- Work request
The whole listing should be retyped word for word, apart from the pictures it holds.

-- Data provided follows --

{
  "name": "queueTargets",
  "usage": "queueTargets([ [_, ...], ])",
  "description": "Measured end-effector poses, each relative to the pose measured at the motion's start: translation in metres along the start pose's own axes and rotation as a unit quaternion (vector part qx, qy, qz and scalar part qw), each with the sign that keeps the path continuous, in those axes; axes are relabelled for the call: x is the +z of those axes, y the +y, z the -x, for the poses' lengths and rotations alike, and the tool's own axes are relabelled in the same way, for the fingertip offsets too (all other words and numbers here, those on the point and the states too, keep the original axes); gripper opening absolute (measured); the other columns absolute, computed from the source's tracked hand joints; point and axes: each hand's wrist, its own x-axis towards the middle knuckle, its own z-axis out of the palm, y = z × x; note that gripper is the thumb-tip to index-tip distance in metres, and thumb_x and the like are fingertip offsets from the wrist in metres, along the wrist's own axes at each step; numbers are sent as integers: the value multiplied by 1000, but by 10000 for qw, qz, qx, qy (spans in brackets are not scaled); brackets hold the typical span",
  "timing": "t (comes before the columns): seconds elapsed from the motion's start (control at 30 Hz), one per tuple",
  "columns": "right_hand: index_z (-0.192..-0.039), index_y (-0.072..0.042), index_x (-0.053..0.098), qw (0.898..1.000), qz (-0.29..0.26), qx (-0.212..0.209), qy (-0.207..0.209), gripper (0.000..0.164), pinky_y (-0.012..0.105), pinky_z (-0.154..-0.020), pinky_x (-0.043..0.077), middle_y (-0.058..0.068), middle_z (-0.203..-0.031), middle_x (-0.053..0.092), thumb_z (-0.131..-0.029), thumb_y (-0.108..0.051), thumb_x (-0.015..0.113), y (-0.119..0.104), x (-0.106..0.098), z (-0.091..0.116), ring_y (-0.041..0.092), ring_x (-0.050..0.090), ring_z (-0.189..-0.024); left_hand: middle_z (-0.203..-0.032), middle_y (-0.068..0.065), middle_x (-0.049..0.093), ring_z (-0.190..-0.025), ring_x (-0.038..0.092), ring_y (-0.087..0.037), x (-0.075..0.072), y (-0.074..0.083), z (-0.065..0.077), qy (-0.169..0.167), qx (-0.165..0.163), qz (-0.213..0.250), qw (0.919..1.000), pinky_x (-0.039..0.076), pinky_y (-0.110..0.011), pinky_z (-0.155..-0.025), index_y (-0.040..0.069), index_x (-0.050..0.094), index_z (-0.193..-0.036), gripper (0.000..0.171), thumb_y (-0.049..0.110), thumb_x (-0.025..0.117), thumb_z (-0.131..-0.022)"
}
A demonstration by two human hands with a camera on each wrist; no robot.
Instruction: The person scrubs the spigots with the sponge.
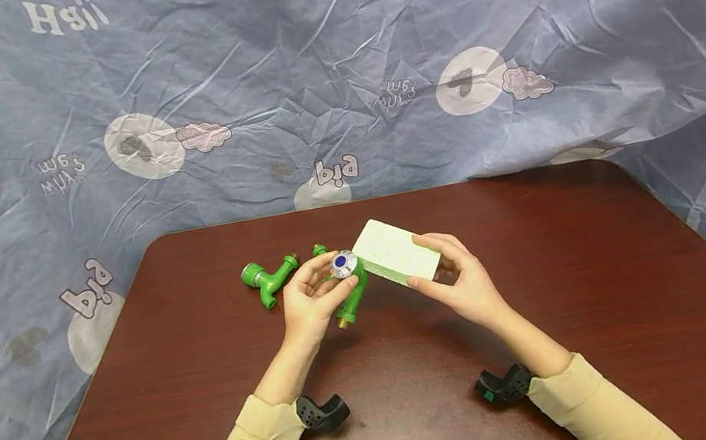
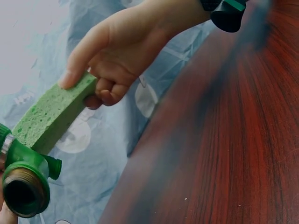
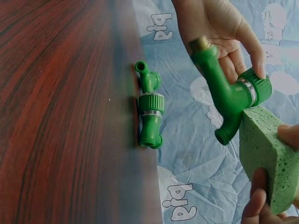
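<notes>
My left hand [image 1: 307, 305] pinches a green tap [image 1: 354, 299] by its ribbed knob, which has a silver top with a blue centre. The tap is held above the table, its threaded brass inlet showing in the right wrist view. A pale green sponge [image 1: 396, 250] is gripped at one end by my right hand [image 1: 465, 283], thumb on one face and fingers on the other. In the right wrist view the sponge's far edge [image 3: 247, 116] meets the tap's body [image 3: 229, 100] just below the knob; whether it presses there I cannot tell.
On the brown table [image 1: 580, 275], a second green tap [image 1: 272, 280] lies left of my left hand. Another tap [image 1: 319, 249] is mostly hidden behind that hand. A wrinkled blue-grey printed cloth [image 1: 329, 76] hangs behind the table.
</notes>
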Motion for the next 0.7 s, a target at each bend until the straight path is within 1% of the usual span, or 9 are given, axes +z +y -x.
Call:
queueTargets([
  [0.07,-129,5,51,9998,192,49,52,56,21,-64,47,18,-129,44,-77,3,73,0,0,0,15,55,-77,-102,-2,67,-95,61,-17,0,1,0,-36,47,70,10000,51,-42,-87,-8,59,-114,45,-11,73,-72],
  [0.13,-129,5,52,9992,326,101,220,56,19,-64,45,18,-129,45,-77,1,74,2,0,-1,17,54,-76,-101,-2,67,-94,62,-17,0,1,0,-14,88,103,9999,51,-40,-87,-9,60,-114,45,-12,73,-71],
  [0.2,-129,4,52,9985,306,148,422,56,17,-64,45,18,-129,45,-77,1,74,5,-1,-1,17,53,-77,-100,-2,67,-93,63,-16,0,1,0,16,95,132,9999,52,-38,-86,-10,60,-113,45,-12,73,-71],
  [0.27,-129,3,52,9985,132,156,511,56,16,-64,45,16,-129,44,-78,2,74,13,-1,-2,16,54,-78,-99,-2,67,-92,63,-16,0,2,0,16,97,136,9999,52,-37,-85,-10,60,-113,45,-12,73,-71],
  [0.4,-130,1,52,9992,-213,153,311,57,19,-64,48,12,-130,45,-78,2,74,29,-2,-4,13,56,-79,-100,-3,67,-91,63,-17,0,2,0,-61,149,147,9998,53,-37,-83,-9,60,-114,46,-12,73,-70],
  [0.47,-130,-1,53,9994,-114,216,254,57,19,-63,48,11,-129,45,-78,0,75,32,-2,-5,13,55,-78,-101,-3,67,-90,64,-17,0,2,0,-119,166,181,9996,54,-35,-82,-9,60,-114,46,-12,74,-70],
  [0.53,-129,0,54,9990,80,301,321,56,18,-62,46,12,-128,46,-77,-1,75,28,-3,-4,16,54,-76,-102,-2,67,-90,64,-16,0,2,1,-159,183,167,9996,54,-31,-80,-9,61,-113,46,-13,74,-70],
  [0.63,-129,3,53,9979,240,397,453,56,16,-62,43,16,-127,46,-77,0,75,14,-3,-3,17,52,-75,-102,-2,67,-89,64,-15,1,2,1,-196,182,50,9996,54,-26,-78,-9,62,-113,45,-12,75,-70],
  [0.7,-128,6,52,9979,152,390,491,56,15,-62,43,19,-127,45,-77,3,73,7,-4,-3,16,52,-75,-102,-4,68,-90,64,-15,0,2,1,-205,209,-71,9995,53,-27,-79,-8,62,-112,45,-11,75,-70],
])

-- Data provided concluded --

- Exercise response
{
  "name": "queueTargets",
  "usage": "queueTargets([ [_, ...], ])",
  "description": "Measured end-effector poses, each relative to the pose measured at the motion's start: translation in metres along the start pose's own axes and rotation as a unit quaternion (vector part qx, qy, qz and scalar part qw), each with the sign that keeps the path continuous, in those axes; axes are relabelled for the call: x is the +z of those axes, y the +y, z the -x, for the poses' lengths and rotations alike, and the tool's own axes are relabelled in the same way, for the fingertip offsets too (all other words and numbers here, those on the point and the states too, keep the original axes); gripper opening absolute (measured); the other columns absolute, computed from the source's tracked hand joints; point and axes: each hand's wrist, its own x-axis towards the middle knuckle, its own z-axis out of the palm, y = z × x; note that gripper is the thumb-tip to index-tip distance in metres, and thumb_x and the like are fingertip offsets from the wrist in metres, along the wrist's own axes at each step; numbers are sent as integers: the value multiplied by 1000, but by 10000 for qw, qz, qx, qy (spans in brackets are not scaled); brackets hold the typical span",
  "timing": "t (comes before the columns): seconds elapsed from the motion's start (control at 30 Hz), one per tuple",
  "columns": "right_hand: index_z (-0.192..-0.039), index_y (-0.072..0.042), index_x (-0.053..0.098), qw (0.898..1.000), qz (-0.29..0.26), qx (-0.212..0.209), qy (-0.207..0.209), gripper (0.000..0.164), pinky_y (-0.012..0.105), pinky_z (-0.154..-0.020), pinky_x (-0.043..0.077), middle_y (-0.058..0.068), middle_z (-0.203..-0.031), middle_x (-0.053..0.092), thumb_z (-0.131..-0.029), thumb_y (-0.108..0.051), thumb_x (-0.015..0.113), y (-0.119..0.104), x (-0.106..0.098), z (-0.091..0.116), ring_y (-0.041..0.092), ring_x (-0.050..0.090), ring_z (-0.189..-0.024); left_hand: middle_z (-0.203..-0.032), middle_y (-0.068..0.065), middle_x (-0.049..0.093), ring_z (-0.190..-0.025), ring_x (-0.038..0.092), ring_y (-0.087..0.037), x (-0.075..0.072), y (-0.074..0.083), z (-0.065..0.077), qy (-0.169..0.167), qx (-0.165..0.163), qz (-0.213..0.250), qw (0.919..1.000), pinky_x (-0.039..0.076), pinky_y (-0.110..0.011), pinky_z (-0.155..-0.025), index_y (-0.040..0.069), index_x (-0.050..0.094), index_z (-0.193..-0.036), gripper (0.000..0.171), thumb_y (-0.049..0.110), thumb_x (-0.025..0.117), thumb_z (-0.131..-0.022)"
}
A demonstration by two human hands with a camera on each wrist; no robot.
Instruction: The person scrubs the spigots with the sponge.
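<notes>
My left hand [image 1: 307, 305] pinches a green tap [image 1: 354, 299] by its ribbed knob, which has a silver top with a blue centre. The tap is held above the table, its threaded brass inlet showing in the right wrist view. A pale green sponge [image 1: 396, 250] is gripped at one end by my right hand [image 1: 465, 283], thumb on one face and fingers on the other. In the right wrist view the sponge's far edge [image 3: 247, 116] meets the tap's body [image 3: 229, 100] just below the knob; whether it presses there I cannot tell.
On the brown table [image 1: 580, 275], a second green tap [image 1: 272, 280] lies left of my left hand. Another tap [image 1: 319, 249] is mostly hidden behind that hand. A wrinkled blue-grey printed cloth [image 1: 329, 76] hangs behind the table.
</notes>
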Motion for the next 0.7 s, a target at each bend until the straight path is within 1% of the usual span, or 9 are given, axes +z +y -x.
Call:
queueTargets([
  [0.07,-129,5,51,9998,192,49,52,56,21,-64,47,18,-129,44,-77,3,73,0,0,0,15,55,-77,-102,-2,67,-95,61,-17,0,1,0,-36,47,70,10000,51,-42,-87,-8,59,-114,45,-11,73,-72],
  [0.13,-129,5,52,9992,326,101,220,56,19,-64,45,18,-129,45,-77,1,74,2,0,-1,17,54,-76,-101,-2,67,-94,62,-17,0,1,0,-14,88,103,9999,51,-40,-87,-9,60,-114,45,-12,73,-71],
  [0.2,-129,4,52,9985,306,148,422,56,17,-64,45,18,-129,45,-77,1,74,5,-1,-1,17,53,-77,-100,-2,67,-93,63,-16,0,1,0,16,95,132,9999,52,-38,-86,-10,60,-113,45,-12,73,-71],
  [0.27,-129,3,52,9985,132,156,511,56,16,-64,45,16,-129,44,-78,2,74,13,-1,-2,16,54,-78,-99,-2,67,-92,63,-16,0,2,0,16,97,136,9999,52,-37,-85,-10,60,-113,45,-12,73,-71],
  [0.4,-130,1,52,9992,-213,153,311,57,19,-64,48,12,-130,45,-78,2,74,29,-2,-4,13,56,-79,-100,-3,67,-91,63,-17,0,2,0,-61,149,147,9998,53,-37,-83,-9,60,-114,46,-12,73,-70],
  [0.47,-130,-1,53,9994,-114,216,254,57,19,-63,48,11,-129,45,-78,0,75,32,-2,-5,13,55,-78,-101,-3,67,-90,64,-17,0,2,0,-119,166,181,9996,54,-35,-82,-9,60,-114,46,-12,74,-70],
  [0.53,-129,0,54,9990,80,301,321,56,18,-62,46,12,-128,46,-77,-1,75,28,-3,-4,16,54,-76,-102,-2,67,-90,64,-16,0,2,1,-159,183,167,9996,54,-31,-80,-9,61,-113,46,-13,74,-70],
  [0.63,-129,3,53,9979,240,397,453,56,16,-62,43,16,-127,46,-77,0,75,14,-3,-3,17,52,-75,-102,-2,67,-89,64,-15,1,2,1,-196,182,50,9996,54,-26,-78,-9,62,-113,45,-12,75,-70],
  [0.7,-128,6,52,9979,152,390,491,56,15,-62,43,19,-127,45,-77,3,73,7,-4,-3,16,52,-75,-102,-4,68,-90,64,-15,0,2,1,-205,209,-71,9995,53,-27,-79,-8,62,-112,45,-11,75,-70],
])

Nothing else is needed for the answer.